Exercise » Repeat each line of the data exactly as written.

START Source material

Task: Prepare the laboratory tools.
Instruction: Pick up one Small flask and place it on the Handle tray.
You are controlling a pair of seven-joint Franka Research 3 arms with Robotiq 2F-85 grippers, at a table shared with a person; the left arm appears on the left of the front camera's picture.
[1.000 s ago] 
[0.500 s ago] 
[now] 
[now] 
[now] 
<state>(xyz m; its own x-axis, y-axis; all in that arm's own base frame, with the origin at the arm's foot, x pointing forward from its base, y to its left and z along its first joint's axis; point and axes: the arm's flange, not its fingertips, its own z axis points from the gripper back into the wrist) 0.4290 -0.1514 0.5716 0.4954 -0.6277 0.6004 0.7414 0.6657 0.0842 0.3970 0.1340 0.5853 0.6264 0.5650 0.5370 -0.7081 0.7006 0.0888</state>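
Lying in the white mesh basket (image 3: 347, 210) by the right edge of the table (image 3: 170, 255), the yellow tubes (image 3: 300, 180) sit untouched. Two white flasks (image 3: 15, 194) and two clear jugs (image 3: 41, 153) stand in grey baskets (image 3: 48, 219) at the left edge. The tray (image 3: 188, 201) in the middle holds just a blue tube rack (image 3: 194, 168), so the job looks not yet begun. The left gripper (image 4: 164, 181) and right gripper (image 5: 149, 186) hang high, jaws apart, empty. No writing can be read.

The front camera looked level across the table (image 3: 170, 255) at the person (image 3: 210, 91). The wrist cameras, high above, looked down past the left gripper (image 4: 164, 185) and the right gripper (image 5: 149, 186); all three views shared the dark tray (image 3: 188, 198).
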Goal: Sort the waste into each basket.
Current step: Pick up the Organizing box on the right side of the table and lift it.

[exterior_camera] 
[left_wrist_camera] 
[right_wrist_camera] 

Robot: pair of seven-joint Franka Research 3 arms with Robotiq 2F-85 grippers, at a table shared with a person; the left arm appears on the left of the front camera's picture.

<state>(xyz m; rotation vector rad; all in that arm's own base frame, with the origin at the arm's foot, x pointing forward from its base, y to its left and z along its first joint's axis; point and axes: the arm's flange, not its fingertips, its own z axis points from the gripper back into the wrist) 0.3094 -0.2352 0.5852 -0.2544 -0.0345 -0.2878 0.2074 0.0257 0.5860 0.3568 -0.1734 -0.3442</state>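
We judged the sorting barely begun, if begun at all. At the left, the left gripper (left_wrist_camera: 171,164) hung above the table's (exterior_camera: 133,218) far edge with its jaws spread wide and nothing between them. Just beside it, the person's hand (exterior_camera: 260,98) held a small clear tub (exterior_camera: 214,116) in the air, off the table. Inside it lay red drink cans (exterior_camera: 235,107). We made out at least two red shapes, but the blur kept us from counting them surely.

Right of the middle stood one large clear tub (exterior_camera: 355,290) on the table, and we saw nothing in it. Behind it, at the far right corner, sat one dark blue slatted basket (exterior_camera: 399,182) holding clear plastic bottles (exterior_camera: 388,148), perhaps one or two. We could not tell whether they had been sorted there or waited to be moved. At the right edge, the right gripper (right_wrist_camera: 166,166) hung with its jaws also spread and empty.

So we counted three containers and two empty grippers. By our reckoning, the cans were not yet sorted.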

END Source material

Result of the exercise »
Task: Prepare the laboratory tools.
Instruction: Pick up one Small flask and place it on the Handle tray.
You are controlling a pair of seven-joint Franka Research 3 arms with Robotiq 2F-85 grippers, at a table shared with a person; the left arm appears on the left of the front camera's picture.
[1.000 s ago] 
[0.500 s ago] 
[now] 
[now] 
[now] 
<state>(xyz m; its own x-axis, y-axis; all in that arm's own base frame, with the origin at the arm's foot, x pointing forward from its base, y to its left and z along its first joint's axis; point and axes: the arm's flange, not its fingertips, its own z axis points from the gripper back into the wrist) 0.4290 -0.1514 0.5716 0.4954 -0.6277 0.6004 0.7414 0.6657 0.0842 0.3970 0.1340 0.5853 0.6264 0.5650 0.5370 -0.7081 0.7006 0.0888</state>
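Lying in the white mesh basket (image 3: 347, 210) by the right edge of the table (image 3: 170, 255), the yellow tubes (image 3: 300, 180) sit untouched. Two white flasks (image 3: 15, 194) and two clear jugs (image 3: 41, 153) stand in grey baskets (image 3: 48, 219) at the left edge. The tray (image 3: 188, 201) in the middle holds just a blue tube rack (image 3: 194, 168), so the job looks not yet begun. The left gripper (image 4: 164, 181) and right gripper (image 5: 149, 186) hang high, jaws apart, empty. No writing can be read.

The front camera looked level across the table (image 3: 170, 255) at the person (image 3: 210, 91). The wrist cameras, high above, looked down past the left gripper (image 4: 164, 185) and the right gripper (image 5: 149, 186); all three views shared the dark tray (image 3: 188, 198).
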Goal: Sort the waste into each basket.
Current step: Pick up the Organizing box on the right side of the table and lift it.

[exterior_camera] 
[left_wrist_camera] 
[right_wrist_camera] 

Robot: pair of seven-joint Franka Research 3 arms with Robotiq 2F-85 grippers, at a table shared with a person; the left arm appears on the left of the front camera's picture.

<state>(xyz m; rotation vector rad; all in that arm's own base frame, with the origin at the arm's foot, x pointing forward from its base, y to its left and z along its first joint's axis; point and axes: the arm's flange, not its fingertips, its own z axis points from the gripper back into the wrist) 0.3094 -0.2352 0.5852 -0.2544 -0.0345 -0.2878 0.2074 0.0257 0.5860 0.3568 -0.1734 -0.3442</state>
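We judged the sorting barely begun, if begun at all. At the left, the left gripper (left_wrist_camera: 171,164) hung above the table's (exterior_camera: 133,218) far edge with its jaws spread wide and nothing between them. Just beside it, the person's hand (exterior_camera: 260,98) held a small clear tub (exterior_camera: 214,116) in the air, off the table. Inside it lay red drink cans (exterior_camera: 235,107). We made out at least two red shapes, but the blur kept us from counting them surely.

Right of the middle stood one large clear tub (exterior_camera: 355,290) on the table, and we saw nothing in it. Behind it, at the far right corner, sat one dark blue slatted basket (exterior_camera: 399,182) holding clear plastic bottles (exterior_camera: 388,148), perhaps one or two. We could not tell whether they had been sorted there or waited to be moved. At the right edge, the right gripper (right_wrist_camera: 166,166) hung with its jaws also spread and empty.

So we counted three containers and two empty grippers. By our reckoning, the cans were not yet sorted.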

No further response is needed.